■ ACTIVITY: Range to repeat from the listing below: the line containing "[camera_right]" down to the line containing "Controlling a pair", both included. Copy it exactly, pictures excluded, and add nothing else.
── DATA SEGMENT
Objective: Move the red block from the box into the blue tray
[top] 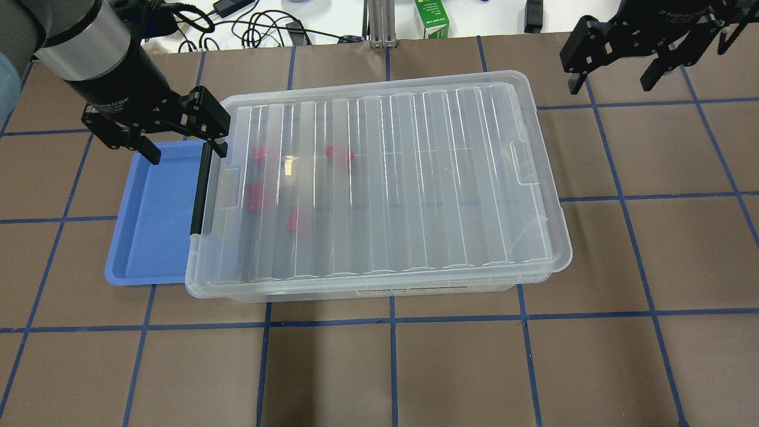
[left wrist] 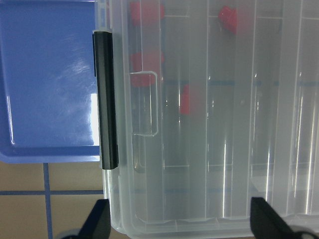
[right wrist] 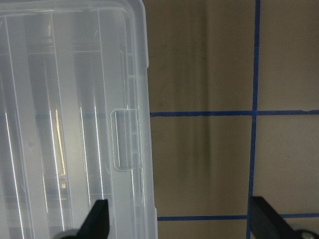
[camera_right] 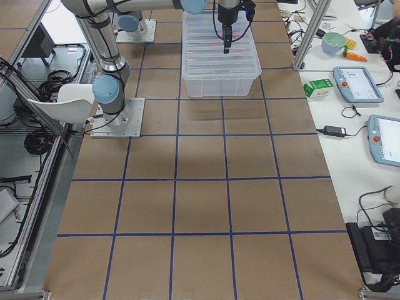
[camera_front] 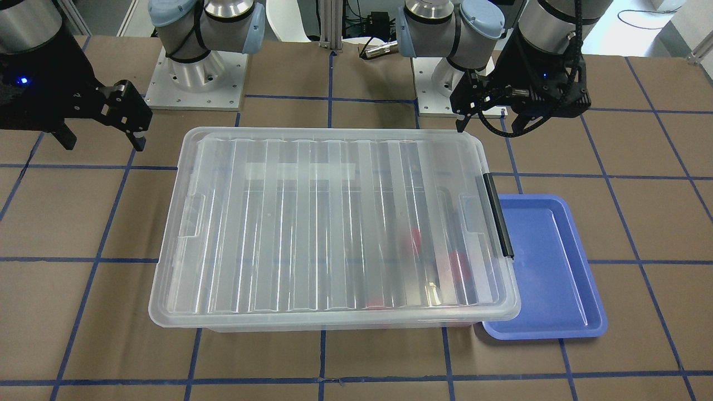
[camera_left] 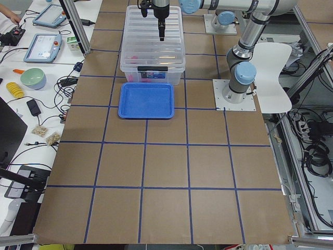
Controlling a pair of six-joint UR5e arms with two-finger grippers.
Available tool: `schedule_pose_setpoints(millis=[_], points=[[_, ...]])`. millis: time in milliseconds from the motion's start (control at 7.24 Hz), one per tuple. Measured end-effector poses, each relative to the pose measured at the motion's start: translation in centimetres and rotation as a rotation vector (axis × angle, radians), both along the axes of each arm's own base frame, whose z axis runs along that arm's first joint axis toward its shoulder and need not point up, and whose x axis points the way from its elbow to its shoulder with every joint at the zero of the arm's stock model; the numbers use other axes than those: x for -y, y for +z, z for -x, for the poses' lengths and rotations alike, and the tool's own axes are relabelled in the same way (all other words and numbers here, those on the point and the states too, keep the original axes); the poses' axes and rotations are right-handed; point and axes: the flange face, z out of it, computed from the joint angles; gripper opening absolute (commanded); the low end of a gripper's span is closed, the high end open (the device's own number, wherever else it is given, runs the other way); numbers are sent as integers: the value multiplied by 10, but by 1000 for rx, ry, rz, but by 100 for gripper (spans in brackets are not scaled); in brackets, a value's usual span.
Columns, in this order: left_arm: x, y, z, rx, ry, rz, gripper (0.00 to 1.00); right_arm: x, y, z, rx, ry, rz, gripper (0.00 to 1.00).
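The box (top: 379,178) lies in the middle of the table with its ribbed clear lid shut and its black clip bar (top: 200,188) at my left end. Several red pieces (top: 293,219) show blurred through the lid near that end; I cannot tell which is the red block. The blue tray (top: 151,219) lies empty against that same end. My left gripper (top: 185,148) is open and empty, hovering over the clip-bar corner; its wrist view shows the bar (left wrist: 106,99) and tray (left wrist: 50,74) below. My right gripper (top: 611,83) is open and empty above bare table off the box's other end (right wrist: 65,124).
The two arm bases (camera_front: 198,72) stand behind the box. A green carton (top: 431,18) and cables lie beyond the table's far edge. Brown table with blue tape lines (top: 391,320) stretches in front of the box.
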Motion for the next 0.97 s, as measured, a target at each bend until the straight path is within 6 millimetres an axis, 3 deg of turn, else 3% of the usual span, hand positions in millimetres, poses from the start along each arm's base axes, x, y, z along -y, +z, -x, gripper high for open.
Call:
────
■ SOLUTION TO THIS PROBLEM:
[camera_right] 
[camera_front] 
[camera_left] 
Controlling a pair of six-joint UR5e arms with two-finger grippers.

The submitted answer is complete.